As an example for an OFDM system, if the SNR corresponding to a
particular spatial subchannel for M frequency subchannels is the
same, the SNR and the first and last frequency subchannels for
which this condition is true may be reported. Other compression and
feedback channel error recovery techniques to reduce the amount of
data to be fed back for CSI may also be used and are within the
scope of the invention.
[0171] Referring back to FIG. 3, the CSI (e.g., the received SNR)
determined by RX channel/data processor 356 is provided to a TX
data processor 362, which processes the CSI and provides processed
data to one or more modulators 354. Modulators 354 further
condition the processed data and transmit the CSI back to
transmitter system 310 via a reverse channel.
[0172] At system 310, the transmitted feedback signal is received
by antennas 324, demodulated by demodulators 322, and provided to a
RX data processor 332. RX data processor 332 performs processing
complementary to that performed by TX data processor 362 and
recovers the reported CSI, which is then provided to controller
334.
[0173] Controller 334 uses the reported CSI to perform a number of
functions including (1) selecting the set of N.sub.S best available
transmission channels for data transmission, (2) determining the
coding and modulation scheme to be used for data transmission on
the selected transmission channels, and (3) determining the weights
to be used for the selected transmission channels. Controller 334
may select the transmission channels to achieve high throughput or
based on some other performance criteria or metrics, and may
further determine the threshold used to select the transmission
channels, as described above.
[0174] The characteristics (e.g., channel gains or received SNRs)

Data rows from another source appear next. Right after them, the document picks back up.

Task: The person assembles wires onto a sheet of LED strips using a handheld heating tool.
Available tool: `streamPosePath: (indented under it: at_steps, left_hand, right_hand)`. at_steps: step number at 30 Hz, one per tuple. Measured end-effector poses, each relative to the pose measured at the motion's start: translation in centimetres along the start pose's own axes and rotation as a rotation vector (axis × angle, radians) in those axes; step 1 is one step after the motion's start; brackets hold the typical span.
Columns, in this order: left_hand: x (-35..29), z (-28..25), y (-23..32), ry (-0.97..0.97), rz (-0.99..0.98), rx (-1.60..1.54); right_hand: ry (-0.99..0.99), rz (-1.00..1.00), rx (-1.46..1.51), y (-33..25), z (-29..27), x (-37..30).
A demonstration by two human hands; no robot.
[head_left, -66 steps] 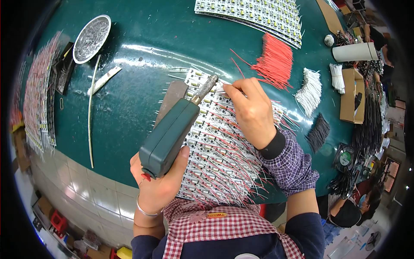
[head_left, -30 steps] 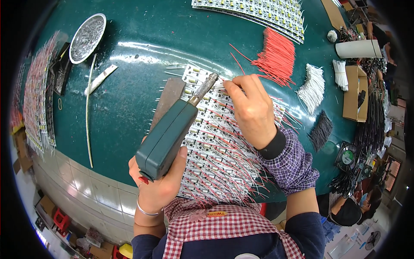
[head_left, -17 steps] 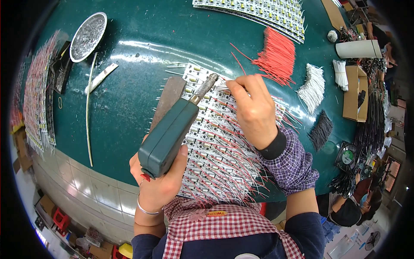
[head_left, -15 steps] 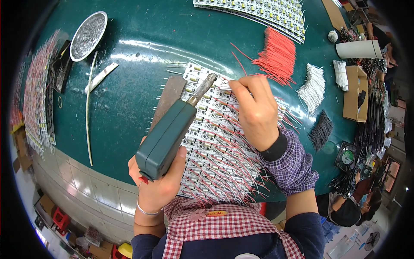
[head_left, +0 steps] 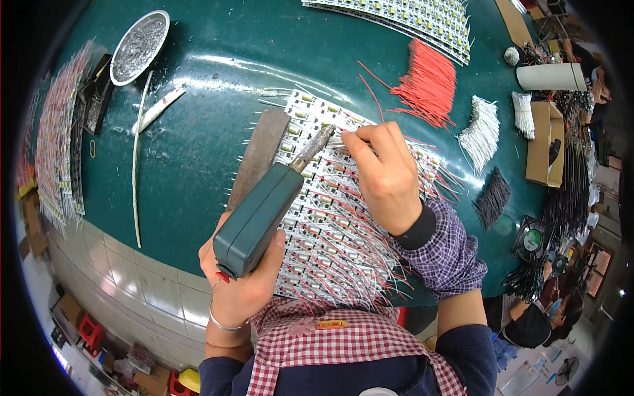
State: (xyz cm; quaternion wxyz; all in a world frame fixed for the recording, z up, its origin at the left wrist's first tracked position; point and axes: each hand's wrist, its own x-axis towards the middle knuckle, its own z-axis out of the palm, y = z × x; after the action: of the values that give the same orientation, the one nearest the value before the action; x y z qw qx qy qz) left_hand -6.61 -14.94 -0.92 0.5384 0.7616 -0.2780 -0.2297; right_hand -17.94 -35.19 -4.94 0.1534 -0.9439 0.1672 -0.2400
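In my left hand, fingers wrapped round it, is a dark green soldering gun. Its blackened tip points away from me and rests at or just over the sheet of small white circuit boards. Thin red and white wires trail across the near rows of that sheet. Thumb and forefinger of my right hand are pinched just right of the tip, on what looks like a thin wire, mostly hidden by the fingers. A flat brown-grey bar lies along the sheet's left edge, partly behind the gun.
Bundles of red wires, white wires and black wires lie right on the green table. More boards sit at the far edge. Left are a metal bowl, a long pale stick and stacked wired boards.
My right hand has shifted slightly left and toward me, its fingertips staying near the soldering tip. The soldering gun has moved slightly right and toward me. Both hands keep their grip.
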Motion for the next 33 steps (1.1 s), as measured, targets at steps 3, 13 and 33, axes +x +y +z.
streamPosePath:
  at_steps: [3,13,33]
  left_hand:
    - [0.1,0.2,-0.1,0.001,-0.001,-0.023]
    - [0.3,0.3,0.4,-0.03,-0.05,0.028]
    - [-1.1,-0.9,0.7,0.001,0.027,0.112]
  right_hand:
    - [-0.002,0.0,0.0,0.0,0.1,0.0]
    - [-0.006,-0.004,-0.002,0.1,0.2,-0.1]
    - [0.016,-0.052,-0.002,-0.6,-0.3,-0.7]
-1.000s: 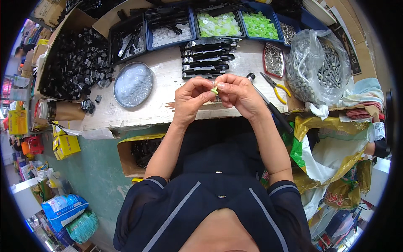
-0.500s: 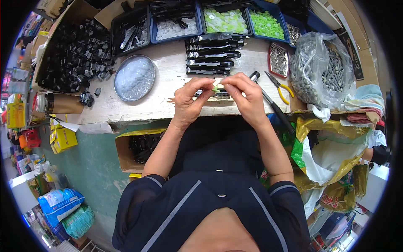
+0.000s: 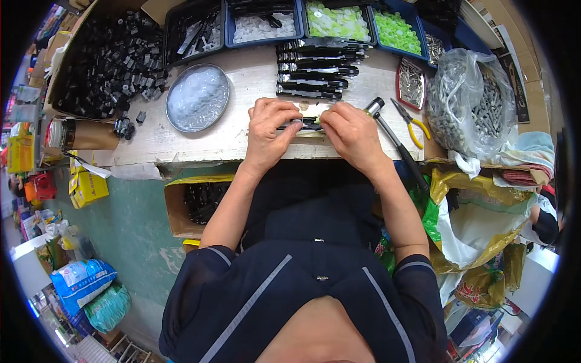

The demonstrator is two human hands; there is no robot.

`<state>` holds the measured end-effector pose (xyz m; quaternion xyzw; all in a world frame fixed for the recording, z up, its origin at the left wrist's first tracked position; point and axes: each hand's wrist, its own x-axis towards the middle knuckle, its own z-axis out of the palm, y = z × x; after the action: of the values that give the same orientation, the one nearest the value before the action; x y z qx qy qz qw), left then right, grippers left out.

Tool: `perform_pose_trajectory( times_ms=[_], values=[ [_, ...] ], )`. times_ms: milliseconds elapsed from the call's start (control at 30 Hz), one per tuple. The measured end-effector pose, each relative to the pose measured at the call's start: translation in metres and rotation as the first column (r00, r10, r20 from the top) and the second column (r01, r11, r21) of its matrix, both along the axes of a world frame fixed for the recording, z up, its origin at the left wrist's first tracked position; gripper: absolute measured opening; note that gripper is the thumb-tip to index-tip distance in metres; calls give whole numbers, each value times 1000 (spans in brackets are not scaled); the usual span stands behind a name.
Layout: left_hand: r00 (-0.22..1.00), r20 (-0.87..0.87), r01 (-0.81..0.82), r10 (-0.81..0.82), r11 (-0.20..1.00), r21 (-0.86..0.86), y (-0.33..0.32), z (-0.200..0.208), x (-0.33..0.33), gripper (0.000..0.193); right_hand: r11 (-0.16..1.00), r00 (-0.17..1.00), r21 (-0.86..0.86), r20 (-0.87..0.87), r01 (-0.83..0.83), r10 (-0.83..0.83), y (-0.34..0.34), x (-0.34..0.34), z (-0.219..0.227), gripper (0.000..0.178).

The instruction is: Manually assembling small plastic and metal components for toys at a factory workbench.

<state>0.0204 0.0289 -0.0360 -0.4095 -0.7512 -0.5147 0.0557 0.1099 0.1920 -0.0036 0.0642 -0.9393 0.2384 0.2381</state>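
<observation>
A slim black assembly (image 3: 311,123) lies at the bench's near edge between my hands. My left hand (image 3: 269,128) is closed on its left end, thumb and fingers pinched around it. Something small and pale shows at the left thumb tip, too small to name. My right hand (image 3: 350,130) has its fingertips pressed together at the assembly's right part. A bit of light green disc shows at those fingertips, mostly hidden by them. Just beyond my hands, several similar black assemblies (image 3: 311,78) lie in a stacked row.
A hammer (image 3: 396,145) and yellow-handled pliers (image 3: 411,124) lie right of my hands. Left stand a round dish (image 3: 225,109) of clear pieces and a box of black parts (image 3: 115,78). Bins of green discs (image 3: 396,33) line the back. A bag of screws (image 3: 451,115) sits far right.
My hands have come down from holding up the small green disc together to the black assembly on the bench. They have moved apart, and the view has shifted slightly.
</observation>
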Motion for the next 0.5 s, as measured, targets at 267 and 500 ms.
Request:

of the transmission channels available for data transmission may be
determined based on various techniques as described above and
provided to the transmitter system. The transmitter system may then
use the information to select the set of N.sub.s best transmission
channels, properly code and modulate the data, and further weight
the modulation symbols.
[0175] The techniques described herein may be used for data
transmission on the downlink from a base station to one or more
terminals, and may also be used for data transmission on the uplink
from each of one or more terminals to a base station. For the
downlink, transmitter system 310 in FIGS. 3, 4A, and 4B may
represent part of a base station and receiver system 350 in FIGS.
3, 5, and 6 may represent part of a terminal. And for the uplink,
transmitter system 310 in FIGS. 3, 4A, and 4B may represent part of
a terminal and receiver system 350 in FIGS. 3, 5, and 6 may
represent part of a base station.
[0176] The elements of the transmitter and receiver systems may be
implemented with one or more digital signal processors (DSP),
application specific integrated circuits (ASIC), processors,
microprocessors, controllers, microcontrollers, field programmable
gate arrays (FPGA), programmable logic devices, other electronic
units, or any combination thereof. Some of the functions and
processing described herein may also be implemented with software
executed on a processor. Certain aspects of the invention may also
be implemented with a combination of software and hardware. For
example, computations to determine the threshold, .alpha., and to
select transmission channels may be performed based on program
codes executed on a processor (controller 334 in FIG. 3).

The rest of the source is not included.